| ASSIGNMENT |
Your task is to repeat the data exactly, every line of it.

| AVAILABLE DATA |

--- START ---

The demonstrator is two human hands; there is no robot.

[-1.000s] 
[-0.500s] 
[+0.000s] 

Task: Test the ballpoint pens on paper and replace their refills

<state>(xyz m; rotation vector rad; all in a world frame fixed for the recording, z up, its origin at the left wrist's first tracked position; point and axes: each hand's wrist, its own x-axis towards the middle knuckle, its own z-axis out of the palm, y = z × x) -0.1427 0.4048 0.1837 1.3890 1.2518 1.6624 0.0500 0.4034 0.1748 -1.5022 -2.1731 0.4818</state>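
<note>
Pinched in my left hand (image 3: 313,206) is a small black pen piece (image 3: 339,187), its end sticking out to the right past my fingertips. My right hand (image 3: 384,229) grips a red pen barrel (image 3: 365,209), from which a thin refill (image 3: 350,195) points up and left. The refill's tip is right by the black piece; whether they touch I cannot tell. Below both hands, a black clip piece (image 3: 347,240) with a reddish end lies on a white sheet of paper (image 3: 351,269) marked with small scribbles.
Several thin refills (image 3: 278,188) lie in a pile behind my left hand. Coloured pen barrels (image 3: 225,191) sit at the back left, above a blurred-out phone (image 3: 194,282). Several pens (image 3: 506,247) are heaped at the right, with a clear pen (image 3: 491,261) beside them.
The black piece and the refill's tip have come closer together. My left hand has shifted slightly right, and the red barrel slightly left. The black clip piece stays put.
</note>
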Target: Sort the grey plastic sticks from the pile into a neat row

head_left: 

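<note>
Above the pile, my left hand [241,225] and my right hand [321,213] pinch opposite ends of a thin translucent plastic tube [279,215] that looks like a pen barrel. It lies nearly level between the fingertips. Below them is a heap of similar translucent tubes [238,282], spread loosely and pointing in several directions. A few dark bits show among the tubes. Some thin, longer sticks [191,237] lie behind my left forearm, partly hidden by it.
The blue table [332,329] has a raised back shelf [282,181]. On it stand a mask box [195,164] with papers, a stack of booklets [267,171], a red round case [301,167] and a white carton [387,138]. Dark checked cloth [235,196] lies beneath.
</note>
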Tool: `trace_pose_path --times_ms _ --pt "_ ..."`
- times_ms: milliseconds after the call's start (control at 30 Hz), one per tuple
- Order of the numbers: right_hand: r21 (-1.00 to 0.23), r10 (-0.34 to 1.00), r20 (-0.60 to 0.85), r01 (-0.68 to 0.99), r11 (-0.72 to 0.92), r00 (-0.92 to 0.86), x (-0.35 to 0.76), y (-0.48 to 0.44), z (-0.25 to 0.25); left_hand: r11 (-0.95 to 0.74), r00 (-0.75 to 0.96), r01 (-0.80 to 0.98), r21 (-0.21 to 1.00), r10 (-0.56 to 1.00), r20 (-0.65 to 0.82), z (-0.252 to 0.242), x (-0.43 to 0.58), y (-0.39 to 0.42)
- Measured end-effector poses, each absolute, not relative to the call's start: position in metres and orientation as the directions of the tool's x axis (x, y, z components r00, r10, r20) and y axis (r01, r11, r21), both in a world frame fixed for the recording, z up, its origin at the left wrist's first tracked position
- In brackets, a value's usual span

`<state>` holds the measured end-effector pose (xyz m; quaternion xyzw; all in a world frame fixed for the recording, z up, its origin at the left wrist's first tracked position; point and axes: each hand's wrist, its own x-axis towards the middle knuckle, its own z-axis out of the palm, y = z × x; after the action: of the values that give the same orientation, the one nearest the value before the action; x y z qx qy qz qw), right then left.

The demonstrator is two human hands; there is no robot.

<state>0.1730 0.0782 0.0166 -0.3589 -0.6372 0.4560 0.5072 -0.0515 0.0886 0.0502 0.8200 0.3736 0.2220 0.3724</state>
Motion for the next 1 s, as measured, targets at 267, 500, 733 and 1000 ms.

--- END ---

| RESPONSE FOR THIS EXERCISE |
The demonstrator is two human hands; there is no robot.

[-1.000s] 
[-0.500s] 
[+0.000s] 

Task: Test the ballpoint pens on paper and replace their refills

<state>(xyz m; rotation vector rad; all in a world frame fixed for the recording, z up, its origin at the left wrist's first tracked position; point and axes: each hand's wrist, its own x-axis towards the middle knuckle, its own z-axis out of the palm, y = z × x) -0.1427 0.4048 0.1837 1.3890 1.2518 1.6624 0.0500 0.4034 0.1748 -1.5022 -2.1731 0.4818</state>
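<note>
Pinched in my left hand (image 3: 313,206) is a small black pen piece (image 3: 339,187), its end sticking out to the right past my fingertips. My right hand (image 3: 384,229) grips a red pen barrel (image 3: 365,209), from which a thin refill (image 3: 350,195) points up and left. The refill's tip is right by the black piece; whether they touch I cannot tell. Below both hands, a black clip piece (image 3: 347,240) with a reddish end lies on a white sheet of paper (image 3: 351,269) marked with small scribbles.
Several thin refills (image 3: 278,188) lie in a pile behind my left hand. Coloured pen barrels (image 3: 225,191) sit at the back left, above a blurred-out phone (image 3: 194,282). Several pens (image 3: 506,247) are heaped at the right, with a clear pen (image 3: 491,261) beside them.
The black piece and the refill's tip have come closer together. My left hand has shifted slightly right, and the red barrel slightly left. The black clip piece stays put.
</note>
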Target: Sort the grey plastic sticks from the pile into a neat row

head_left: 

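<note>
Above the pile, my left hand [241,225] and my right hand [321,213] pinch opposite ends of a thin translucent plastic tube [279,215] that looks like a pen barrel. It lies nearly level between the fingertips. Below them is a heap of similar translucent tubes [238,282], spread loosely and pointing in several directions. A few dark bits show among the tubes. Some thin, longer sticks [191,237] lie behind my left forearm, partly hidden by it.
The blue table [332,329] has a raised back shelf [282,181]. On it stand a mask box [195,164] with papers, a stack of booklets [267,171], a red round case [301,167] and a white carton [387,138]. Dark checked cloth [235,196] lies beneath.
</note>
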Tool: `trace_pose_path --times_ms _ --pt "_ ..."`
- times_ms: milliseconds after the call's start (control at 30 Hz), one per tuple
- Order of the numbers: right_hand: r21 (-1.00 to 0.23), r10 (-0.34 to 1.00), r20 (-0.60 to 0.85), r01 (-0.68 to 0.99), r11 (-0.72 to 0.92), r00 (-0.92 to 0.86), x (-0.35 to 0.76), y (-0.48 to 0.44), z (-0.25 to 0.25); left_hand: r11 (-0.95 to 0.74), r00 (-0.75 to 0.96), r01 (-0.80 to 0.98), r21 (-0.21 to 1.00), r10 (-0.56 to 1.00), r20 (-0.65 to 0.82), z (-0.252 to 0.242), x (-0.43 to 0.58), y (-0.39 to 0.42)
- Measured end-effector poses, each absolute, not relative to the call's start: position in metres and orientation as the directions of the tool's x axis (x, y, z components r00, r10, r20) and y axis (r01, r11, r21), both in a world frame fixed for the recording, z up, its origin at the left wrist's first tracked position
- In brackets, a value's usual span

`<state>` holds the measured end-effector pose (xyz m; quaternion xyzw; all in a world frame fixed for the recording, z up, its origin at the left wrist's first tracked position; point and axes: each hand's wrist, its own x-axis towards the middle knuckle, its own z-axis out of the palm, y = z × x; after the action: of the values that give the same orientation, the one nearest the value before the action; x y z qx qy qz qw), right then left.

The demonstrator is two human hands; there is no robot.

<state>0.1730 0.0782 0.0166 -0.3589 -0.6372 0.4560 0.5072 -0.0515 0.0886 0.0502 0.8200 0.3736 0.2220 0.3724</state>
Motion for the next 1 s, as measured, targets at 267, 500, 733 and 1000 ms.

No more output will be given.